Structural Features III: Parsing

“Do not tell them our products contain asbestos.”

“Tell them our products do not contain asbestos.”

    (S (VP Do not
(VP tell
(NP them)
(SBAR (S (NP our products)
(VP contain
(NP asbestos))))))
.)

(S (VP Tell
(NP them)
(SBAR (S (NP our products)
(VP do not
(VP contain
(NP asbestos))))))
.)

(VP contain (NP asbestos))=1.0\
(VP do not (VP contain (NP asbestos)))=1.0\


Images: Cat or dog?

1. Identify the prediction you want to make.

2. Identify the information you need to make each prediction.

3. Summarize that information into a feature vector.

4. Pass the result to a supervised learner

Image features

1. Summarize that information into a feature vector.
• Do I need to summarize? Can I just use pixels?

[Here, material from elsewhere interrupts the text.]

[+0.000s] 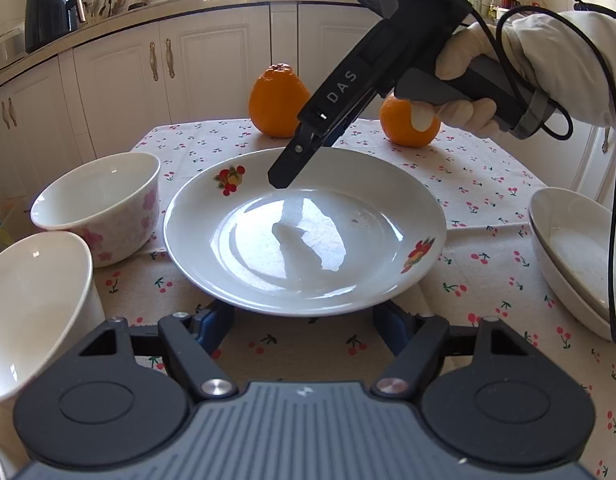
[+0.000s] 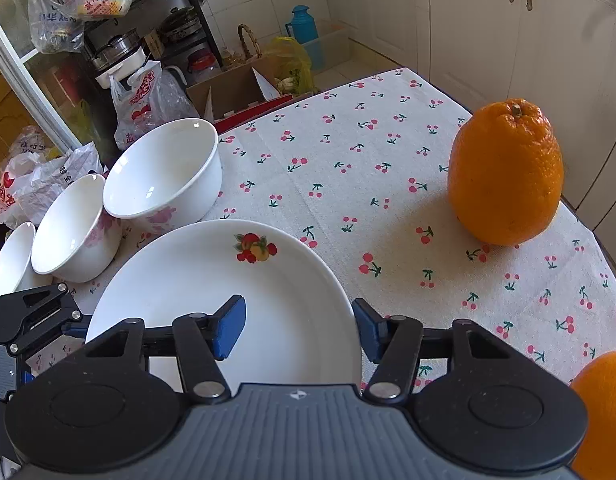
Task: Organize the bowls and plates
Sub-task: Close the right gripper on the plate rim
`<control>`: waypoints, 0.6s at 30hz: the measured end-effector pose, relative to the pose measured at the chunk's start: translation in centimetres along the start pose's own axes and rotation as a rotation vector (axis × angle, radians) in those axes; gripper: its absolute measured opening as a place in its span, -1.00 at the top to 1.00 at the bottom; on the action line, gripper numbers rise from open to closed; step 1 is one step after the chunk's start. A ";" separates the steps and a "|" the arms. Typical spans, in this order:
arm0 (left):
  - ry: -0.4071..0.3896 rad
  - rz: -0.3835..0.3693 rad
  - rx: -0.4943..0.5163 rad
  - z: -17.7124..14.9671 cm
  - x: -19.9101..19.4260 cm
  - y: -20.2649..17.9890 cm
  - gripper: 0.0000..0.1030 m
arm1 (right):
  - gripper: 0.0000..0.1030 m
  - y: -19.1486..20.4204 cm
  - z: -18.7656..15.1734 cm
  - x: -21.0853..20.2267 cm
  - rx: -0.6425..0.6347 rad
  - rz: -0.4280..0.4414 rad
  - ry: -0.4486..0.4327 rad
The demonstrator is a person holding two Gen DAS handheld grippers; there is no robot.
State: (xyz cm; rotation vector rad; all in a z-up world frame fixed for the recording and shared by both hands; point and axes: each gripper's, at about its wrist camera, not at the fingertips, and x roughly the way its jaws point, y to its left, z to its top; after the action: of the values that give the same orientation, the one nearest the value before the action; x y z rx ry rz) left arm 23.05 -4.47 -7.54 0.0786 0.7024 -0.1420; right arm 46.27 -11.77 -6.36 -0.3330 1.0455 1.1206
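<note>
A table under a cherry-print tablecloth point(image 2: 347, 152) carries everything. Near its middle lies the white fruit-print plate point(image 1: 304, 236), flat on the cloth. At the right edge, as the left wrist view shows it, sits a stack of deep white plates point(image 1: 575, 256), partly cut off. Along the left edge stand three white bowls with pink flowers point(image 2: 164, 172), touching in a row. Two oranges point(image 2: 505, 176) stand toward the far edge. The left gripper point(image 1: 304, 330) has its blue pads apart, either side of the plate's near rim, which hides whether they touch. The right gripper point(image 2: 298, 328), in a white-gloved hand point(image 1: 487, 80), has its jaws apart: one pad above the plate, one outside its rim, nothing gripped.
</note>
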 end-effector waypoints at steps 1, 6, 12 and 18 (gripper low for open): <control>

• The average lolcat has 250,000 pixels

• Pixels are affected by many non-cat-related issues, including:

• Color of cat

• Distance to cat

• Illumination

• Background

• Expecting to learn that the important difference is the cat-dog difference rather than some other accidental difference is unrealistic.

What is an image feature?

• A function that given an image produces some (relatively) low-dimensional output but retains some (relatively) interesting information

• “Global” image features:

• Mean (median, mode) pixel intensity - very low-dimensional, super boring, probably not useful

• RGB histogram(s) - $$(2^8 \cdot 3)$$-dimensional vector, no spatial information, might help find some objects (e.g. Canadian flag vs. American flag?)

• Image “gradient” - 2D vector pointing at direction of increasing brightness

What is an image feature?

• “Local” image features:

• Global features applied to little patches of the big image

• Dense if we pre-determine the patches (say using a grid)

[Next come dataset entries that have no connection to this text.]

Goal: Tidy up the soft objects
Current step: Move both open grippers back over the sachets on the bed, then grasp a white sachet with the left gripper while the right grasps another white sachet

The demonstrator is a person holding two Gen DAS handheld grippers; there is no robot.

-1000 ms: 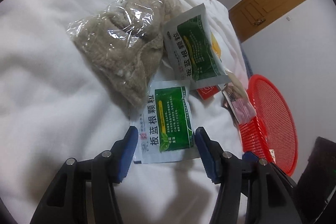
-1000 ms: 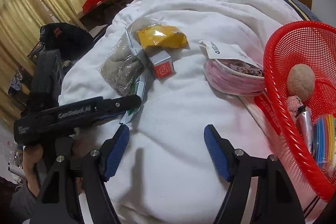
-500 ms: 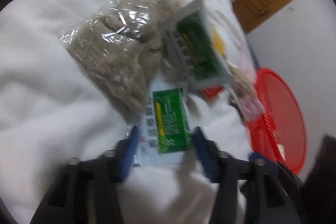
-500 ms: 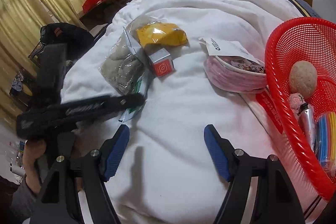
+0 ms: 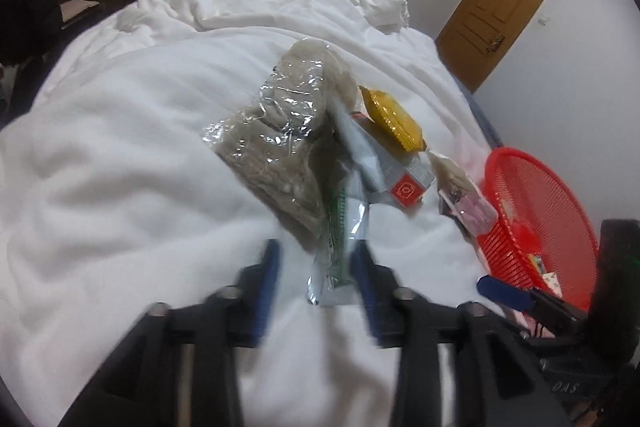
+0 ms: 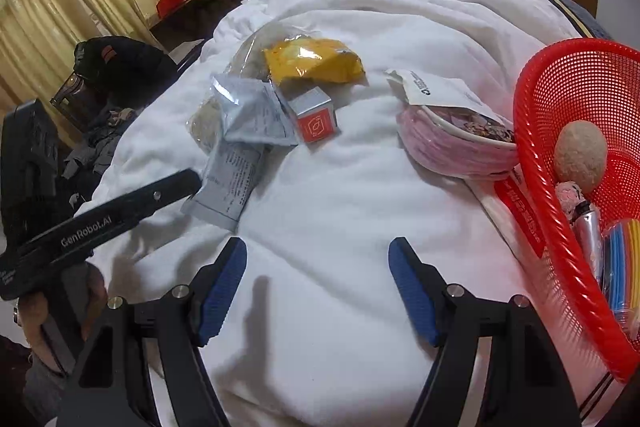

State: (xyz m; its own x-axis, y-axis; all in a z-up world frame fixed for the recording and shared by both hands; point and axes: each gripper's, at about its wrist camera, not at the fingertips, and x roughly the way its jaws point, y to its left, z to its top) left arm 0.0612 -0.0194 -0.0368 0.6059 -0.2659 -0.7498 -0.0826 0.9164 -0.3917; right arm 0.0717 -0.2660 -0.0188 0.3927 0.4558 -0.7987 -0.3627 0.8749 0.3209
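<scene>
- Step in hand: picking one foil sachet (image 5: 336, 227) off the white bed quilt (image 5: 120, 167); I judge it is bound for the red basket (image 5: 560, 203) at the bed's edge.
- The left claw (image 5: 316, 255) has the sachet's near end between its jaws. The jaws have just been opening a little. One pad touches the sachet's edge and the other stands just clear, so it reads as no firm grip, though blur hides detail.
- The right claw (image 6: 316, 259) hangs spread wide and empty over bare quilt, apart from everything.
- The next move calls for a squeeze on the sachet's flat faces, then a lift clear of the plastic bag (image 5: 276, 143) that it touches. After that comes a carry across to the basket.
- The sachet is thin, silver-backed, green-printed and limp. It is turned on edge and will likely buckle if pinched at one corner.
- The bag is crinkly clear film over beige fleecy stuff, lumpy and soft.
- Beside it lie a puffy yellow packet (image 5: 394, 121) and a small stiff silver-and-red box (image 5: 404, 183).
- The basket is rigid plastic mesh with a twisted rim, and several things already lie in it.
</scene>
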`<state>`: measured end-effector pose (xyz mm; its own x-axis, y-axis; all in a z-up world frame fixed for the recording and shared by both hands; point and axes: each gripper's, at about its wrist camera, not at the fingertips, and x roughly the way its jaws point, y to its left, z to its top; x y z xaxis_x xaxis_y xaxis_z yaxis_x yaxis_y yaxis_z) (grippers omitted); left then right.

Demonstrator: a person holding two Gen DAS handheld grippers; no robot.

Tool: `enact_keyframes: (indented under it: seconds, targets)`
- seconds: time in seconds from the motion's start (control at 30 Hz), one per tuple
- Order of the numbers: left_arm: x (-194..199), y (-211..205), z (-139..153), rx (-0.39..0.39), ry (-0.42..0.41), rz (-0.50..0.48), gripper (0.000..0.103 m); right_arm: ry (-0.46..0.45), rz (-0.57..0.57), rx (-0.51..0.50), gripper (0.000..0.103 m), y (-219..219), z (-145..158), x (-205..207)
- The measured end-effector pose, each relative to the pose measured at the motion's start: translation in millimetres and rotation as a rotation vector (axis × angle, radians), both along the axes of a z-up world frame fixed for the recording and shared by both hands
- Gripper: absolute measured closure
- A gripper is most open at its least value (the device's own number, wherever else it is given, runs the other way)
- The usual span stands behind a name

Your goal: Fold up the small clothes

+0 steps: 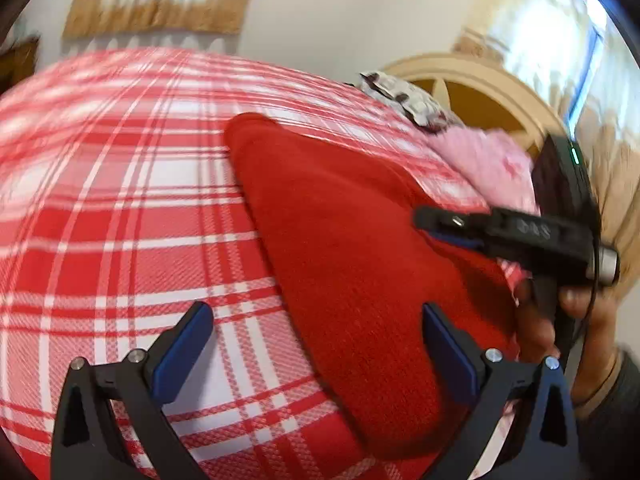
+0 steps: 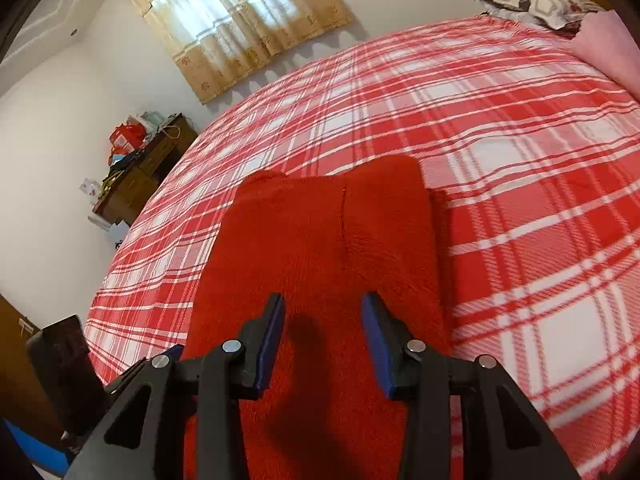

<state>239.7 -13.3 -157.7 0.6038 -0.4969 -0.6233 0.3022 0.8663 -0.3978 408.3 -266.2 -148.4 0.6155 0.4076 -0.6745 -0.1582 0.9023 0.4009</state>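
Red fleece garment (image 2: 320, 248) lies flat on the plaid bed (image 2: 520, 168), apparently folded lengthwise already; a crosswise fold seems left. Left gripper (image 1: 316, 340) spread wide, empty, over its near edge. Right gripper (image 2: 323, 340) partly parted above it, pinching nothing.

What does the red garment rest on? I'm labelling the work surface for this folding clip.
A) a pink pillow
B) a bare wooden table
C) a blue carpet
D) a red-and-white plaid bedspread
D: in the right wrist view the red garment lies flat on the red-and-white plaid bedspread, whose checks surround it on the sides that show.
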Motion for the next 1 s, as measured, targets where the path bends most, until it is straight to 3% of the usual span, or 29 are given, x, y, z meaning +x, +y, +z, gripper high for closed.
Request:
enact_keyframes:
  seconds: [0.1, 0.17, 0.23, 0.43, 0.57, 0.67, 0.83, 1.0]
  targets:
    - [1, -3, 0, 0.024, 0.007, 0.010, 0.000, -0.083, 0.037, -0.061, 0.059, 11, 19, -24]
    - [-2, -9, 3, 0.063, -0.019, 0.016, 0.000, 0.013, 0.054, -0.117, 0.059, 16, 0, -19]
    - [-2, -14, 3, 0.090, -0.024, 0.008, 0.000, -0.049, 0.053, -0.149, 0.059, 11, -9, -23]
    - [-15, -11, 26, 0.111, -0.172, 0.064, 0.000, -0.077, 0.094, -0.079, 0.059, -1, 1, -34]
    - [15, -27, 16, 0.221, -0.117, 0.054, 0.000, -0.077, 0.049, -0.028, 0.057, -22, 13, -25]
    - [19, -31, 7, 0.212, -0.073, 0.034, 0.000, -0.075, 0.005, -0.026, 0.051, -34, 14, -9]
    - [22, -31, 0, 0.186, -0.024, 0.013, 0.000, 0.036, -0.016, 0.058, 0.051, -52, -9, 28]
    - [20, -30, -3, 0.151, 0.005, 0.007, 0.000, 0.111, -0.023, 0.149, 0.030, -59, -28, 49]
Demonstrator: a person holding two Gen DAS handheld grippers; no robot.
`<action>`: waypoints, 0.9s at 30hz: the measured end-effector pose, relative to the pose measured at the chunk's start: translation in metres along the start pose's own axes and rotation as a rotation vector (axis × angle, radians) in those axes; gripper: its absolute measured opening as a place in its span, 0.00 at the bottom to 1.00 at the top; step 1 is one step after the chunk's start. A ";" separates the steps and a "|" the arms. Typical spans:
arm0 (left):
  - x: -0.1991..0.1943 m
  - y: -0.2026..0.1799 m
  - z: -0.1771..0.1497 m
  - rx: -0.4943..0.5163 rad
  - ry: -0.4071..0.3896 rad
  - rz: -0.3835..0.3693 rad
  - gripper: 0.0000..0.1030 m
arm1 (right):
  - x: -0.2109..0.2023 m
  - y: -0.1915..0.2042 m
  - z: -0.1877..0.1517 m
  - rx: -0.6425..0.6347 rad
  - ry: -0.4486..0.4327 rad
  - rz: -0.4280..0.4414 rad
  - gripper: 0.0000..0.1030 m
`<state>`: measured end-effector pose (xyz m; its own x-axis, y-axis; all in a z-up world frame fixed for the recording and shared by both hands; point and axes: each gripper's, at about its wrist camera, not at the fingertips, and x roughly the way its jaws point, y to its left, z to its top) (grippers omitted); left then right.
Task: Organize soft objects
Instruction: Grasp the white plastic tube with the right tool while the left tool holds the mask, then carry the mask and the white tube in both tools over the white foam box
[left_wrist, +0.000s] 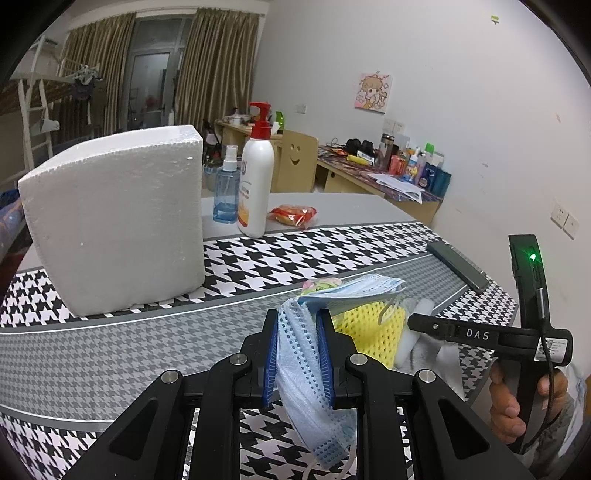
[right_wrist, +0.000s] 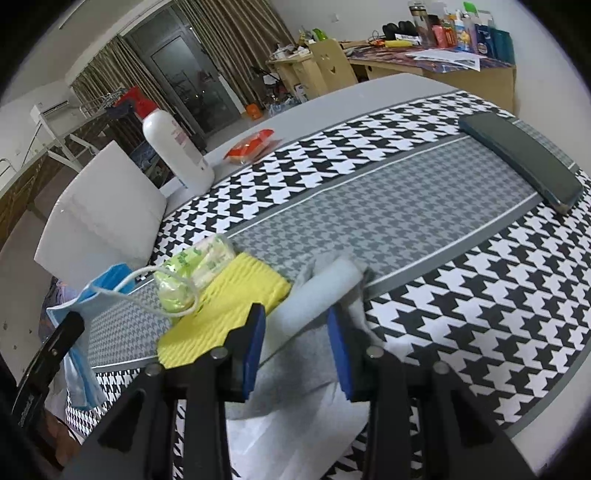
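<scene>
The right gripper reads "DAS" (white letters).

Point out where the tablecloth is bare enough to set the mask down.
Free: the grey band between the foam block and the phone. Crowded: around the yellow sponge, tissue pack and grey cloth.

We're in a lived-in dorm-style bedroom: a white bunk-bed ladder by curtained balcony doors, cluttered wooden desks along the wall, a cartoon poster above.
</scene>
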<state>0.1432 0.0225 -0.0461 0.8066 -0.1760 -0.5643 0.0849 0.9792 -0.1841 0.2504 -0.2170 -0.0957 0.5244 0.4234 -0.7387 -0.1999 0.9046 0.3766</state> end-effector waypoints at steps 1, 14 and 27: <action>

• Sparse if we decide which ones to compute based on the image itself

Dense vs. Sparse

• Dense seems good – fixed-length feature vector!

• What if the important information is between grid cells?

• Too fine a grid is impractical.

• Famous sparse local image features: The Scale-Invariant Feature Transform (SIFT),
Lowe, David G. ’Distinctive Image Features from Scale Invariant Features’, International Journal of Computer Vision, Vol. 60, No. 2, 2004, pp. 91-110

Identifying Interesting Points (“keypoints”)

• A point is interesting if it is much darker or brighter than its “neighbors” according to difference-of-Gaussians filter.

• “Interestingness” will depend on both the (x,y) location in the image, and on the chosen scale $$\sigma$$ of the filter.
• The “scale” of a point is the $$\sigma$$ that makes it most interesting.